Greetings, everyone! I’m Antonio, one of the developers of the Eclipse Epsilon project. A few weeks ago, Jordi tweeted about an article that used Roslyn to generate UML diagrams from C# code and when I replied back saying we had something similar for Java, he invited me to write about it on his blog – and here I am.
To provide more context, Epsilon provides a family of languages for working with models. They all share a base language (the Epsilon Object Language) and a common API for reading and writing models in various formats (the Epsilon Model Connectivity layer). The nice bit is that you can write EOL code and reuse it from your EGL code generator, your EVL validator or your ETL transformation, and you don’t need to learn 4 completely different languages. In the Epsilon project, we have the idea that everything is a model: EMF/UML models, spreadsheets, plain XML files, and many more.
More recently, we developed a module that allows Epsilon to query Java code as if it were a model, using the internal representations of the Eclipse Java Development Tools. It is the EMC JDT driver, which you can grab from Github.
But, wait a second, why should I want to do this?
There are many cases in which you want to check things about your code. In many cases, a simple text-based search or the code navigation facilities in your IDE might be enough. For instance, finding a class by name or listing its inherited methods is something we do all the time.
However, what if you want to check something very particular which is not supported by your IDE, and which involves “understanding” Java? As an example, suppose that you want to find all the places in your code where a new programmer may have used == to compare floating-point numbers. This is a very common mistake that novices make.
Text search won’t help you: floating-point expressions and variables can be arbitrarily complex. You will need to parse the Java code, find these == comparisons and reimplement the bits of the Java Language Specification needed to find if one of the two sides is a floating-point expression. Too much work for a quick check you wanted to run on your code!
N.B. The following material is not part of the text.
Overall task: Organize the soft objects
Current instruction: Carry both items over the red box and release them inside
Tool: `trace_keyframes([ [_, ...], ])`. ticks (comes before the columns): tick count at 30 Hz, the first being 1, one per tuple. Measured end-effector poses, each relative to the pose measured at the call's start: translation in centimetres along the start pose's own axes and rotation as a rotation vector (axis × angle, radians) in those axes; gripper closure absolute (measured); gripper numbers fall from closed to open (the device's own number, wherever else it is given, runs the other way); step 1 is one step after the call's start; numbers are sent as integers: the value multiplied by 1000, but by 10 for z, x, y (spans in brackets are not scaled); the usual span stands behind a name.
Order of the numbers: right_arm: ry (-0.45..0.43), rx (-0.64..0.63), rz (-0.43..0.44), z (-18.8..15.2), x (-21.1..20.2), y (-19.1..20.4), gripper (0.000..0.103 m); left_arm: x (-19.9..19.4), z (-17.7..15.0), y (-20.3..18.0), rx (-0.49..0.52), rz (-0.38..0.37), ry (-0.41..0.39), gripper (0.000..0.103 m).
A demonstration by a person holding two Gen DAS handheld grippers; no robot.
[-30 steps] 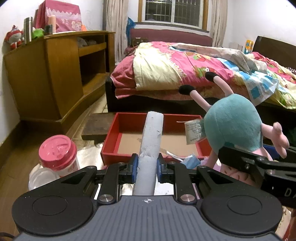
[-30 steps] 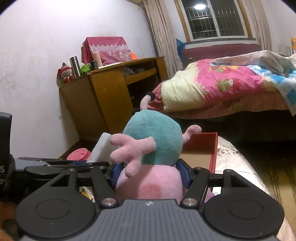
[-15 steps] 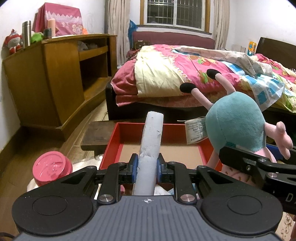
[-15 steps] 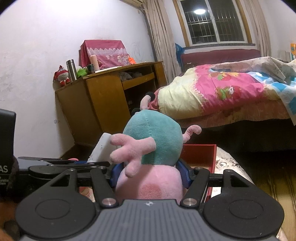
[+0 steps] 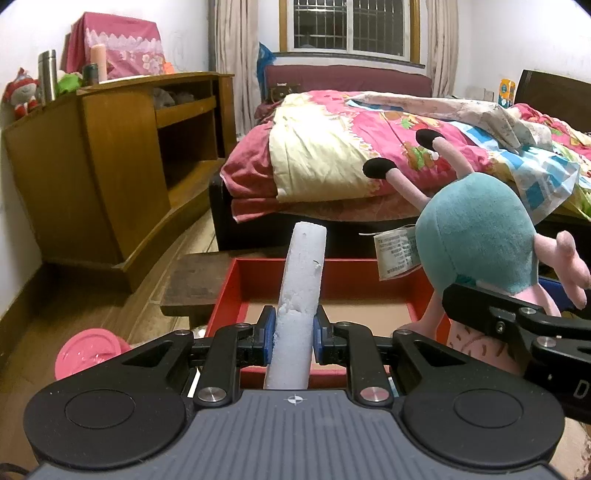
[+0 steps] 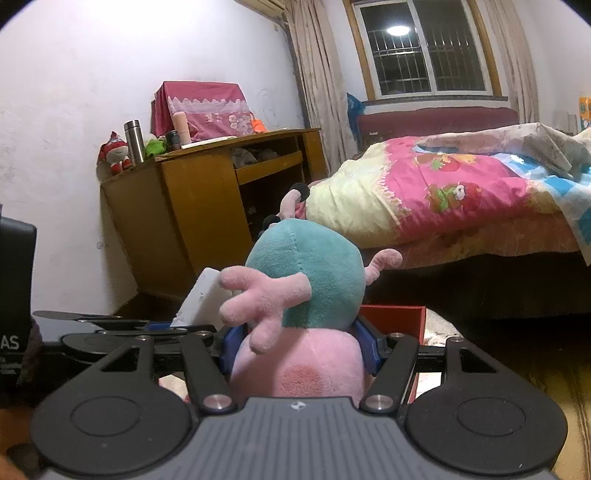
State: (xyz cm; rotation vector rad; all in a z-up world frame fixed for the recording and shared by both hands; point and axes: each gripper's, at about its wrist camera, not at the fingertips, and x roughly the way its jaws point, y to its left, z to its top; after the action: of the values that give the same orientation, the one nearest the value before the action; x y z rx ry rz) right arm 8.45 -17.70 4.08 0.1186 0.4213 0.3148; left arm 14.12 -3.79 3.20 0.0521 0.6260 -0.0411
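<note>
Here, in the left wrist view, our left gripper (image 5: 293, 332) clamped a white foam stick (image 5: 300, 295) above the red box (image 5: 258, 280) ahead, probably its destination. In the right wrist view, our right gripper (image 6: 297, 349) squeezed the plush toy (image 6: 303, 295) upside down, box just beyond.

My left wrist camera sits low behind its gripper, looking slightly down along the fingers toward the shallow red cardboard tray (image 5: 332, 275) close ahead. My right wrist camera, alongside, angles more to the left. Both catch the wooden cabinet (image 5: 92, 166) (image 6: 192, 221), the bed's pink quilt (image 5: 369, 147) (image 6: 443, 192), and the barred window (image 5: 351, 26) (image 6: 424, 48).
</note>
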Motion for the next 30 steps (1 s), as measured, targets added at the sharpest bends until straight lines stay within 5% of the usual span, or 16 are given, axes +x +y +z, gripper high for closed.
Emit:
trace_keyframes([
  [22, 22, -59, -47, 12, 67, -15, 64, 73, 18, 0, 15, 55, 31, 82],
  [24, 46, -58, -58, 10, 84, -19, 63, 87, 19, 1, 26, 52, 55, 75],
  [27, 71, -102, -98, 5, 106, -20, 59, 100, 12, 3, 32, 89, 66, 33],
  [30, 42, -132, -138, 4, 108, -18, 36, 103, 9, 3, 55, 125, 81, 28],
])
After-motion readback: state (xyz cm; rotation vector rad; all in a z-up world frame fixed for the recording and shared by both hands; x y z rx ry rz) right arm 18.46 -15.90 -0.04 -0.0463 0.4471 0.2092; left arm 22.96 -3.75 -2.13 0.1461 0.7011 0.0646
A simpler approach would be to have a tool give you a representation of the code that is close to how the compiler thinks about it, and that you can go through easily. This is what we mean with having “a model”. In particular, this example would be solved with our tool by writing this snippet of EOL code:
for (expr in InfixExpression.all) {
if (expr.operator.toString == '==') {
var typeLExpr =
expr.leftOperand.resolveTypeBinding().qualifiedName;
var typeRExpr =
expr.rightOperand.resolveTypeBinding().qualifiedName;
if (typeLExpr == 'float' or typeRExpr == 'float') {
var cUnit = expr.root.javaElement.elementName;
('WARNING: in ' + cUnit
+ ', tried to use == with a float: '
+ expr).println();
}
}
}
This query finds the == expressions in your code, reuses the Eclipse Java Developer Tools to find if one of the two sides is a “float” (we’re ignoring “double” to simplify things), and then reports any problems. It can handle non-trivial cases like method invocations, array accesses and so on. And all in 12 lines of code.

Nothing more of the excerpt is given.